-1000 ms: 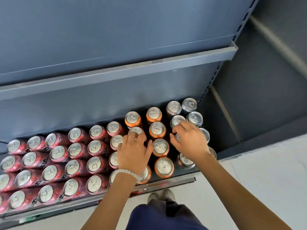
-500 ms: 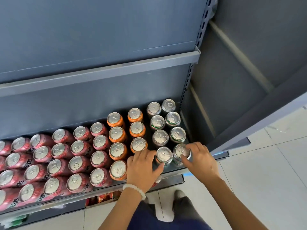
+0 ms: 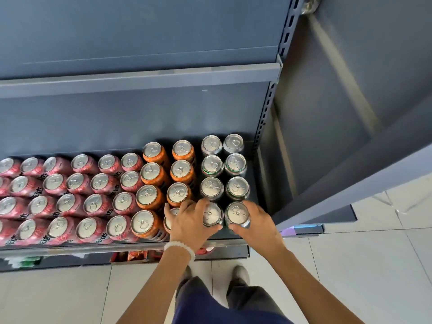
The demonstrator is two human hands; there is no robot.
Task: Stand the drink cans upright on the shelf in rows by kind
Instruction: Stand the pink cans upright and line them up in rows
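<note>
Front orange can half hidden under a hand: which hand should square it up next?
Left. The left hand already lies over that orange can, thumb round the neighbouring silver can. The right hand grips the far-right silver can, away from it.

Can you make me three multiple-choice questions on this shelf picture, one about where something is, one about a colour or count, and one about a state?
1. Where do the silver-green cans stand?
A. At the shelf's right end
B. At its left end
C. On the floor

2. What colour are the cans between the pink cans and the silver-green ones?
A. Blue
B. Orange
C. Black

3. What is the right hand doing?
A. Hanging idle
B. Lying flat on the floor
C. Gripping a front silver-green can

Key: 1 A, they fill the two columns beside the upright post. 2 B, the orange cans stand in the middle. 3 C, its fingers curl round that can, while the left hand holds the neighbouring can.
</note>
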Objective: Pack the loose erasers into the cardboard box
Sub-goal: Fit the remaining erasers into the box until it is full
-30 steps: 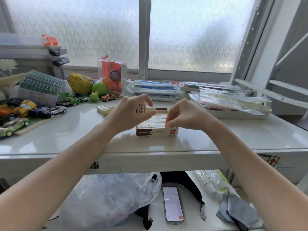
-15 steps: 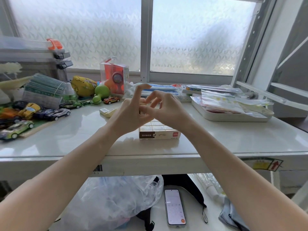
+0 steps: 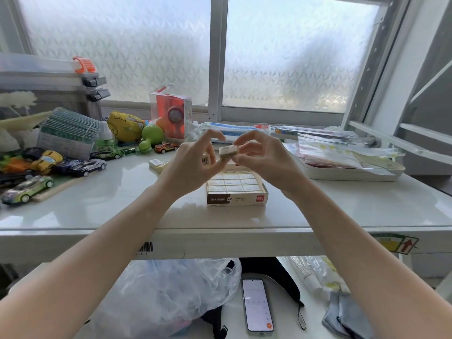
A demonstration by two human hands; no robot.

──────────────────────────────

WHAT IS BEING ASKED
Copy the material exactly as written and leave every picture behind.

OUTPUT OF THE TASK
-1000 ms: 
-500 ms: 
+0 ms: 
The demonstrator is two human hands; there is no robot.
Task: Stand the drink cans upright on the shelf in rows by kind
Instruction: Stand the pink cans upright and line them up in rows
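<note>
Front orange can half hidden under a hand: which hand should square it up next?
Left. The left hand already lies over that orange can, thumb round the neighbouring silver can. The right hand grips the far-right silver can, away from it.

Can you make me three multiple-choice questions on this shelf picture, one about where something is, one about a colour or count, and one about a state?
1. Where do the silver-green cans stand?
A. At the shelf's right end
B. At its left end
C. On the floor

2. What colour are the cans between the pink cans and the silver-green ones?
A. Blue
B. Orange
C. Black

3. What is the right hand doing?
A. Hanging idle
B. Lying flat on the floor
C. Gripping a front silver-green can

Key: 1 A, they fill the two columns beside the upright post. 2 B, the orange cans stand in the middle. 3 C, its fingers curl round that can, while the left hand holds the neighbouring can.
</note>
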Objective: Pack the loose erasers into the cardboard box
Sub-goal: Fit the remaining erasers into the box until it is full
-30 steps: 
-15 steps: 
+0 steps: 
A demonstration by two human hands; no robot.

What was asked now has a complete answer.